> WORK INSTRUCTIONS:
Tally every line in the entries below that holds "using", then give only the total.
════════════════════
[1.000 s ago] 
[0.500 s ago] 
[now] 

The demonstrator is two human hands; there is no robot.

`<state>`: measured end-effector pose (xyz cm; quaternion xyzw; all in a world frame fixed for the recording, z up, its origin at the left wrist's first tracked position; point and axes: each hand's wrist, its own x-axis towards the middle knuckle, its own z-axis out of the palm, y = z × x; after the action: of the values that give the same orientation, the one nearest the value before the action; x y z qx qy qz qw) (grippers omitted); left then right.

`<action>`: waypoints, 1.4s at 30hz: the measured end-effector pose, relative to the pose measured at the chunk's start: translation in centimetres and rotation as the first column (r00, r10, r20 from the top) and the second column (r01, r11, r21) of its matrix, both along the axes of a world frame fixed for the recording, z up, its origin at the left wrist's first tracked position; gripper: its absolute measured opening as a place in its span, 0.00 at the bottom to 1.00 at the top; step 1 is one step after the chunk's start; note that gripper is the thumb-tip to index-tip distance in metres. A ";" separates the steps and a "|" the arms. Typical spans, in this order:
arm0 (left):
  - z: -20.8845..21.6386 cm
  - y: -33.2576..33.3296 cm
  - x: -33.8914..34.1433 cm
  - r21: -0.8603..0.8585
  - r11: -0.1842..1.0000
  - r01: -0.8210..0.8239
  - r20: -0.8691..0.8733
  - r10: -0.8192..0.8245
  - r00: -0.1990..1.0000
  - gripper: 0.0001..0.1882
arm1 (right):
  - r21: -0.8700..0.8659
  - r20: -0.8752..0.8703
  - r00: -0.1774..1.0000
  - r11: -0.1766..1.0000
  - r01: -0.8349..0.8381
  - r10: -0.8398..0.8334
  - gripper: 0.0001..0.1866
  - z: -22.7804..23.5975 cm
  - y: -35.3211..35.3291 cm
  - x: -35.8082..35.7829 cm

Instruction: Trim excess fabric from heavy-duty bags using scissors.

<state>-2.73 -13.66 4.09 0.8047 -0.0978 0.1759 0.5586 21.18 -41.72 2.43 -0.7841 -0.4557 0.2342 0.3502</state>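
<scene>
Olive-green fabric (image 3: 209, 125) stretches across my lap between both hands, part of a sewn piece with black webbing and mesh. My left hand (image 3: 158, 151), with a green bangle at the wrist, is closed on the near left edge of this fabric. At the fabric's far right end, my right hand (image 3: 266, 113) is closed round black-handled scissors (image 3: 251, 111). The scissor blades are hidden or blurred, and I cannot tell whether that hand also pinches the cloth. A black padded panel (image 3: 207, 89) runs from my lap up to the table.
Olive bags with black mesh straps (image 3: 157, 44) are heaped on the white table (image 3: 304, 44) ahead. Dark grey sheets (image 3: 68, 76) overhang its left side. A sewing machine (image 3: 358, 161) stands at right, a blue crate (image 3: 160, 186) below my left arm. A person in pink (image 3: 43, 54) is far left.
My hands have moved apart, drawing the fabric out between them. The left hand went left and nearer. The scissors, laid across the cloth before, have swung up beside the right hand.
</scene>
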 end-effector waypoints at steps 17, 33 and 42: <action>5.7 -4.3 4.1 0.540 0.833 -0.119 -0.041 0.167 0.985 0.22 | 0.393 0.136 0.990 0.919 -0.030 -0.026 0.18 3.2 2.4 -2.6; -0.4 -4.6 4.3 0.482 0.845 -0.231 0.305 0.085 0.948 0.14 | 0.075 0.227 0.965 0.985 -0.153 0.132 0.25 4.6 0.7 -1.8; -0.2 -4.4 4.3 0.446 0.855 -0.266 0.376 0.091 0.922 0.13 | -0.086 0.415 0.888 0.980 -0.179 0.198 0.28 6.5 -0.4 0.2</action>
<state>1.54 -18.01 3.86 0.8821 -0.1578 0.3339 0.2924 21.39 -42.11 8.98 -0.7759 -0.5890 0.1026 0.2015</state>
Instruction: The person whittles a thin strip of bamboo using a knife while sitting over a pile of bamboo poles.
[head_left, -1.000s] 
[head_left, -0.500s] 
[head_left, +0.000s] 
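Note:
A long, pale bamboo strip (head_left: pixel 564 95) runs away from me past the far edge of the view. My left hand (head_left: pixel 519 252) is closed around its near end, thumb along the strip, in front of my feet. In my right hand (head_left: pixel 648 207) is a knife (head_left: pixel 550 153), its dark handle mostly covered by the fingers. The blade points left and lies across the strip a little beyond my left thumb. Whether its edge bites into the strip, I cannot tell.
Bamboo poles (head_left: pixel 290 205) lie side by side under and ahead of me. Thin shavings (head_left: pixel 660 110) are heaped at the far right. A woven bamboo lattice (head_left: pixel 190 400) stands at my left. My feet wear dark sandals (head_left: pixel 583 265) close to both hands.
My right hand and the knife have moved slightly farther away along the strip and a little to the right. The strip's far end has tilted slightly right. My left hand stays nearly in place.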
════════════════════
> WRITTEN ANSWER:
2